**What the task requires:** Copy out each line of the listing that has the word "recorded" in it.

== == ==

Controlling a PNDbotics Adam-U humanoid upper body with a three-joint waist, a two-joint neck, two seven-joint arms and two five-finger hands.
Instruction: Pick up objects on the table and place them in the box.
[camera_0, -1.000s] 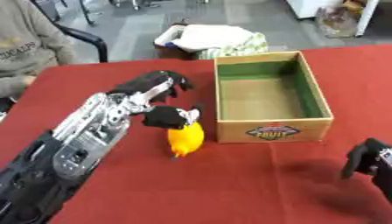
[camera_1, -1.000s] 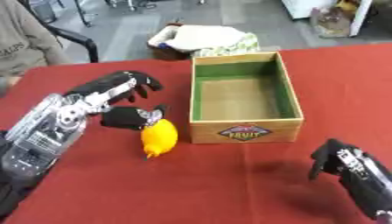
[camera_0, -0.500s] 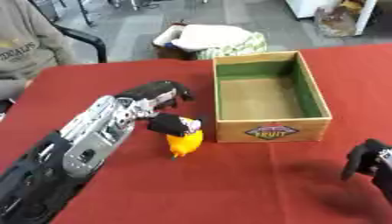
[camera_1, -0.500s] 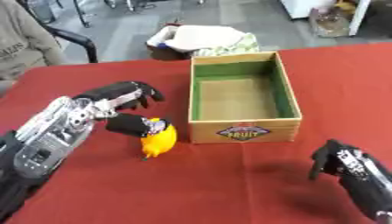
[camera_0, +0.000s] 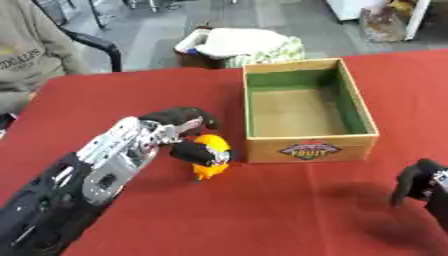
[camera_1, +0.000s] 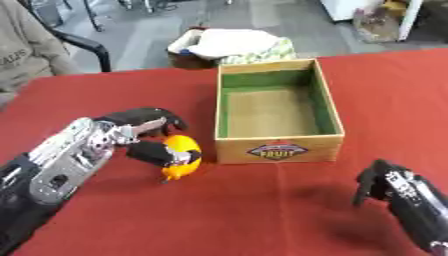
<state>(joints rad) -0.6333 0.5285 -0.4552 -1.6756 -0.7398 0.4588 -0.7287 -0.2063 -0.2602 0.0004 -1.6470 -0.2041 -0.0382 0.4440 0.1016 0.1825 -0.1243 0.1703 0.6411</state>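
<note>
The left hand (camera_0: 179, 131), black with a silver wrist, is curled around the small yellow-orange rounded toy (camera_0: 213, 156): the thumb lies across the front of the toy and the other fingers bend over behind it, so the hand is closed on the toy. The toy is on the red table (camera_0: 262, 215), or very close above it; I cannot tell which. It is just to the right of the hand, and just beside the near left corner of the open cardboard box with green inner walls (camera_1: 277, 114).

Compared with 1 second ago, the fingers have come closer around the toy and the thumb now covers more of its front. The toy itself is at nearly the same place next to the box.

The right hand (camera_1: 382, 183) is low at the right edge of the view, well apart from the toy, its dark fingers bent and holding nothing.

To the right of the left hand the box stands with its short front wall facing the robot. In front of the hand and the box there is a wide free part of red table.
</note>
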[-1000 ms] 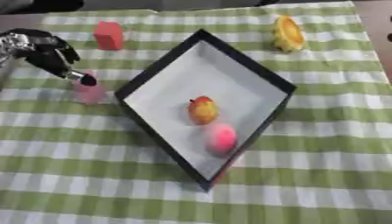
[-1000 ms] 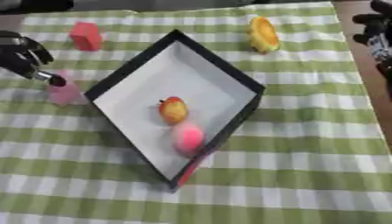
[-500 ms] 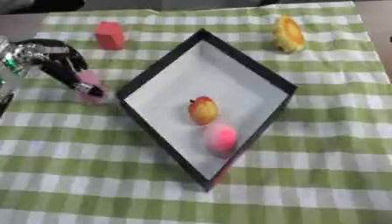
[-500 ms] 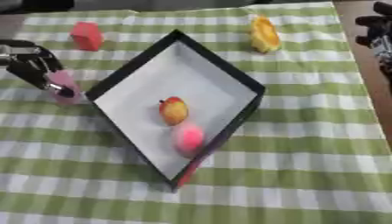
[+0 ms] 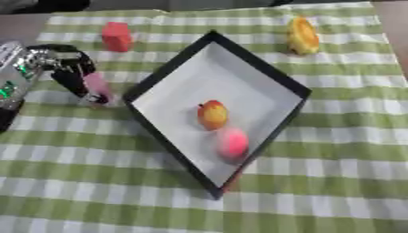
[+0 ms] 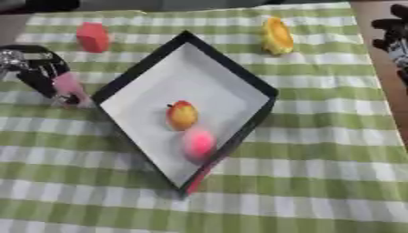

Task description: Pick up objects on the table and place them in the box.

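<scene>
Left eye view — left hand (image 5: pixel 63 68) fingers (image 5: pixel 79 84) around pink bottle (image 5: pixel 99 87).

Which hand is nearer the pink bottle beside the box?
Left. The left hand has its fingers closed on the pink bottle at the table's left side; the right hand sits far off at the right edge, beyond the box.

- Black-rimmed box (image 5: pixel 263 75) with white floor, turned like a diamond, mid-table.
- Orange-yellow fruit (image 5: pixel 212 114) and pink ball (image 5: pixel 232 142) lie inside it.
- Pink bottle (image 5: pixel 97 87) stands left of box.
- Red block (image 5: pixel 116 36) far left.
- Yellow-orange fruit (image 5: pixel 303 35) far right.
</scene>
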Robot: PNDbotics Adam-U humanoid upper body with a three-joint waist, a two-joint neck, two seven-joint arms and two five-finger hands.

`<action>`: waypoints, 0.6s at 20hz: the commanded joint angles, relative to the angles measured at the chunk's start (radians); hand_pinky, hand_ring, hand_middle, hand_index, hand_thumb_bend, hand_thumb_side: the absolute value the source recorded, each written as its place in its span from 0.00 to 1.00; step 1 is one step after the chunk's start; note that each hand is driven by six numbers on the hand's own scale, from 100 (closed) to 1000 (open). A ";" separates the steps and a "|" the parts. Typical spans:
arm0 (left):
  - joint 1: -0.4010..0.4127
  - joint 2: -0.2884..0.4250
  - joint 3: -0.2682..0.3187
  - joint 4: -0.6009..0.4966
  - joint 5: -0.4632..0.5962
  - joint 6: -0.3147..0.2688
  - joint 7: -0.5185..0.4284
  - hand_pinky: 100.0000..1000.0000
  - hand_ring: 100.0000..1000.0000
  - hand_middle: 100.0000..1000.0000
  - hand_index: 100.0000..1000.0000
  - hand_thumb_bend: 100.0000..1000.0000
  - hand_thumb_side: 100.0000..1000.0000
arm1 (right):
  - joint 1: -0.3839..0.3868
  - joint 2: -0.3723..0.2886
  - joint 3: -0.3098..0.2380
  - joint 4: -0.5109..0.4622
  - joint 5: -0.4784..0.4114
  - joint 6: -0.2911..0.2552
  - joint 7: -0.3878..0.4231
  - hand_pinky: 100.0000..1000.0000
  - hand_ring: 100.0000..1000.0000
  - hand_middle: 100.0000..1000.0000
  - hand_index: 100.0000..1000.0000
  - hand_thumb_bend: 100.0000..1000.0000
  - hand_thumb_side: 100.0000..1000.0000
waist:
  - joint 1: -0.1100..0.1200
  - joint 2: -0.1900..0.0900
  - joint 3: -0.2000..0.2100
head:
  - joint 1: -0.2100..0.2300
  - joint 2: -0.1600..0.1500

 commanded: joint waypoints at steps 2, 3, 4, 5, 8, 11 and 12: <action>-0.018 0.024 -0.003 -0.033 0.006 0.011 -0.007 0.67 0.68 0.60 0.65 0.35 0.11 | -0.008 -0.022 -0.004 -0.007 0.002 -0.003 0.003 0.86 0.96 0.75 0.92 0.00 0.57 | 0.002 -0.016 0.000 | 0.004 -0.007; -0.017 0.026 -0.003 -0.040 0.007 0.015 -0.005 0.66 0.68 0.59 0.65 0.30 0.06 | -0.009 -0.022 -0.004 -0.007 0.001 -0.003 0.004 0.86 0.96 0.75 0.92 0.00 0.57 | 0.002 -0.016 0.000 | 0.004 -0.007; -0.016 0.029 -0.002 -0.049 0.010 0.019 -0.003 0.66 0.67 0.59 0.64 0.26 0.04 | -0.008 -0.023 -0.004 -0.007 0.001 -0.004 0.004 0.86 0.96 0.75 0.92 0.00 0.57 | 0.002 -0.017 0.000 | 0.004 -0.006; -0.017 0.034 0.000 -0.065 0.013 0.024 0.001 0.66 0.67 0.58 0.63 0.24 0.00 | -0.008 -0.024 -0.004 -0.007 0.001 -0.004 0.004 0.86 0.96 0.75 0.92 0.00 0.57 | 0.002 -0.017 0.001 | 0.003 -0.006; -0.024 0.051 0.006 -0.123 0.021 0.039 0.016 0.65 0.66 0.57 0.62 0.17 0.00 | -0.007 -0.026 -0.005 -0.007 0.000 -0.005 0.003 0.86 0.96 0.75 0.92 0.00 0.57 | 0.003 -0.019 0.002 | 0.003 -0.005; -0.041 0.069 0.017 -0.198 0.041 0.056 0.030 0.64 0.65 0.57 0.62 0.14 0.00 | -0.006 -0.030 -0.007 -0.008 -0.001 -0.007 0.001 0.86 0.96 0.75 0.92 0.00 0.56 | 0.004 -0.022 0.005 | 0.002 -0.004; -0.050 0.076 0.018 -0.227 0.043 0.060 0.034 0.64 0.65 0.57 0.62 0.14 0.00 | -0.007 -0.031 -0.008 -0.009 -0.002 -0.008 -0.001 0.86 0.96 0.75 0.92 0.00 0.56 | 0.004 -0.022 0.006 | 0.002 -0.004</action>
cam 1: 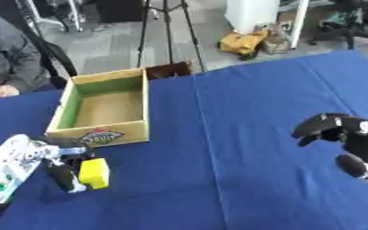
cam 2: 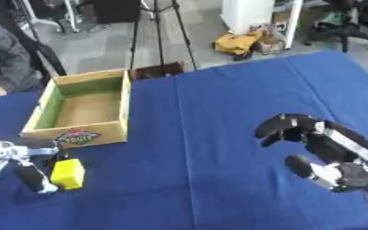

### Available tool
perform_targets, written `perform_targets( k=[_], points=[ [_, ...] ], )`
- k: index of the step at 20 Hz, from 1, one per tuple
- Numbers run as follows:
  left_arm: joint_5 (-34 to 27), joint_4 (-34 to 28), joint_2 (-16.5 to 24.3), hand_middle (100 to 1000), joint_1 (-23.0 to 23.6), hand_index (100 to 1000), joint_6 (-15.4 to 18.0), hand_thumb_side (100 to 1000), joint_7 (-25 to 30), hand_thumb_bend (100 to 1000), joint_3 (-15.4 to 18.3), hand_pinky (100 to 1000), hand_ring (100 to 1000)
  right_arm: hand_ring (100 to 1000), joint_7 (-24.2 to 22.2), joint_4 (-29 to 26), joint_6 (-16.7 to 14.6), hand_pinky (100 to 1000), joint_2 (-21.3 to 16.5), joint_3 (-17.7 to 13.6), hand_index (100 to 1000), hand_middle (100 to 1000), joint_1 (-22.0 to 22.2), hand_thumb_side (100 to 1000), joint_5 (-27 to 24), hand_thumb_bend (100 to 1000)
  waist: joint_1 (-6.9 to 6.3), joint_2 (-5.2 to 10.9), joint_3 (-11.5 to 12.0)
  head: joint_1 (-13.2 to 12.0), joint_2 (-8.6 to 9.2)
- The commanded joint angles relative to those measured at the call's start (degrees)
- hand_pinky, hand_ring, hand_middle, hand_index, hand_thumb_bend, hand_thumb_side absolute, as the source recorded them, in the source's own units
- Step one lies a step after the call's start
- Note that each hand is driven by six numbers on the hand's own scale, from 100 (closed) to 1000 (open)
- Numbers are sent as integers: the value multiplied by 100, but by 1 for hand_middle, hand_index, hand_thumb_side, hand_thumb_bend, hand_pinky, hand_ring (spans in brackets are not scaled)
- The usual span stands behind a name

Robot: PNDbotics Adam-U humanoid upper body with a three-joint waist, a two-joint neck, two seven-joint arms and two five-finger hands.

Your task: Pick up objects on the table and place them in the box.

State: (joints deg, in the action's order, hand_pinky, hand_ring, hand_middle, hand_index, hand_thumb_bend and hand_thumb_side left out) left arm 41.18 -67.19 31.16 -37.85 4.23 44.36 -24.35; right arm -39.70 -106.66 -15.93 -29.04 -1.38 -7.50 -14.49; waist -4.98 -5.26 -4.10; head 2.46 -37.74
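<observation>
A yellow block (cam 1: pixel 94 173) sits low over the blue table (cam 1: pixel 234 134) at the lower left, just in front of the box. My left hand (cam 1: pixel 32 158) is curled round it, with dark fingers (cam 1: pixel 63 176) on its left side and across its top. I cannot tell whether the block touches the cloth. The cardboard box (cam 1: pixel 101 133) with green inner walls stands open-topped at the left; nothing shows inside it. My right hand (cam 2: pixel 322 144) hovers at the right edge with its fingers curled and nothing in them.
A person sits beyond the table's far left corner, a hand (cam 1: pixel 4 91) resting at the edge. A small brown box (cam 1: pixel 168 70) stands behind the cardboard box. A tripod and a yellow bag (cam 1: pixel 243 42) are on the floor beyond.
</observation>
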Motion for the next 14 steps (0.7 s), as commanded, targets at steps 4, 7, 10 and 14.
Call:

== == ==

**The completed task:**
`<action>`: waypoints, 0.6s at 20hz: the commanded joint angles, relative to the angles measured at the chunk's start (radians); hand_pinky, hand_ring, hand_middle, hand_index, hand_thumb_bend, hand_thumb_side: the absolute value the source recorded, each written as its place in its span from 0.00 to 1.00; step 1 is one step after the chunk's start; note that each hand is driven by six numbers on the hand's own scale, from 100 (closed) to 1000 (open). A ";" separates the steps and a "|" the parts. Typical spans:
- hand_pinky, hand_ring, hand_middle, hand_index, hand_thumb_bend, hand_thumb_side absolute, as the source recorded them, in the source's own units

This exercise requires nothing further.